For his part, Wood must have felt quite secure, too – secure in the belief there were no consequences to breaching an intervention order, even when one breach, of an interim order, had involved trying to run Kelly over in January. He hadn’t ended up in jail, as the magistrate had told him he would.

All he’d copped, as far as the Thompsons know, was a warning call from police. (At the time of writing, the case had yet to go to the coroner. Given here is the Thompsons’ understanding of the events. The coroner will independently investigate reports from eyewitnesses.)

On that Saturday, several people in the neighbourhood notice Wood killed 2009 lurking about during the day. One neighbour calls police and reports a man “acting suspiciously”. Others recognize his van. By midnight, Kelly’s nearby neighbours have grown so concerned they send her a text saying they’ve seen Wood drive past the house a few times.

“Is everything OK?’ There is no response. About 10 minutes later, the neighbour’s husband is alarmed to see, through a window, that Wood is inside the house. The neighbour urgently calls the police. Get here now, he implores.

No-one comes, it seems. Sunday passes. By Monday, Wood’s brother, who he has been staying with, has also started to worry. Wood hasn’t returned from “visiting a mate”. So his brother also rings the police, concerned. He makes it clear Wood is under an intervention order.

The police ask him if he wants to file a missing person’s report. He says yes. Meanwhile, he asks them to do a check on the Point Cook house. Hearing nothing further, on Tuesday morning he rings again. Seems they haven’t done the check, but they’ll send someone out.

So it isn’t until Tuesday morning, some two and a half days later, that police arrive. They are way too late to help. Instead, they confront a bloodsoaked scene. Kelly is long dead from stab wounds and so, too, is Wood.

The Thompsons say the same police station in Melbourne’s west had been linked to the chain of events leading to their daughter’s death: the intervention orders, the breaches Kelly had reported, the escorted final moving out (that well-documented, high-risk time), the neighbours’ phone calls, the nine or 10 calls from Kelly to the station after the orders were issued. Nobody, it seems, put the pieces together.
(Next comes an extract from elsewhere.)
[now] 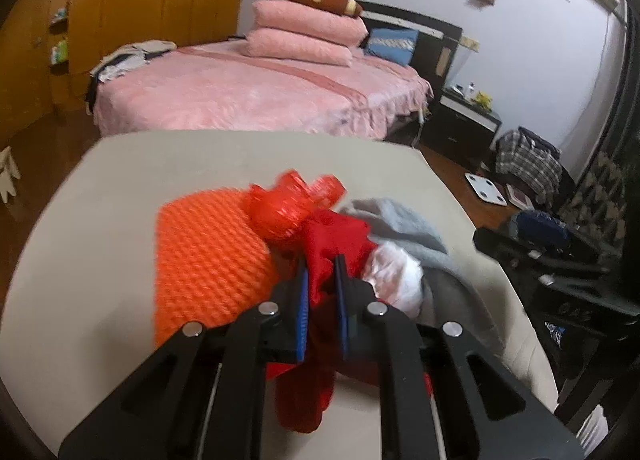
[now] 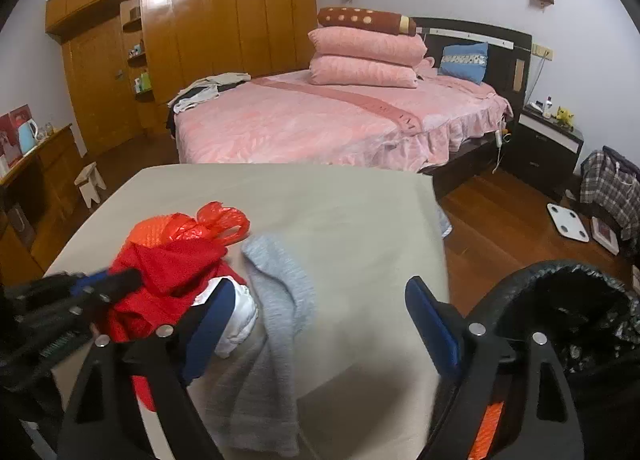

“Had they responded, or shown him there were consequences for breaching those orders early on,” believes Wendy, “Kelly would be alive today.” They are concerned that the same police station will be investigating the case, although a Victoria Police spokesperson said the force was “committed to thoroughly investigating the [two] deaths … under the supervision of the Homicide Squad and overseen by Professional Standards Command”, and would also look at any relevant circumstances in the lead-up. These will be independently determined by the coroner.

Perhaps it is for the best that the Thompsons didn’t see their daughter’s body. This way they’ll remember her smiling face. “We had to go through hundreds of photos in preparation for the funeral,” says Wendy, “and Kelly is smiling in almost all of them. That’s the sort of person she was.”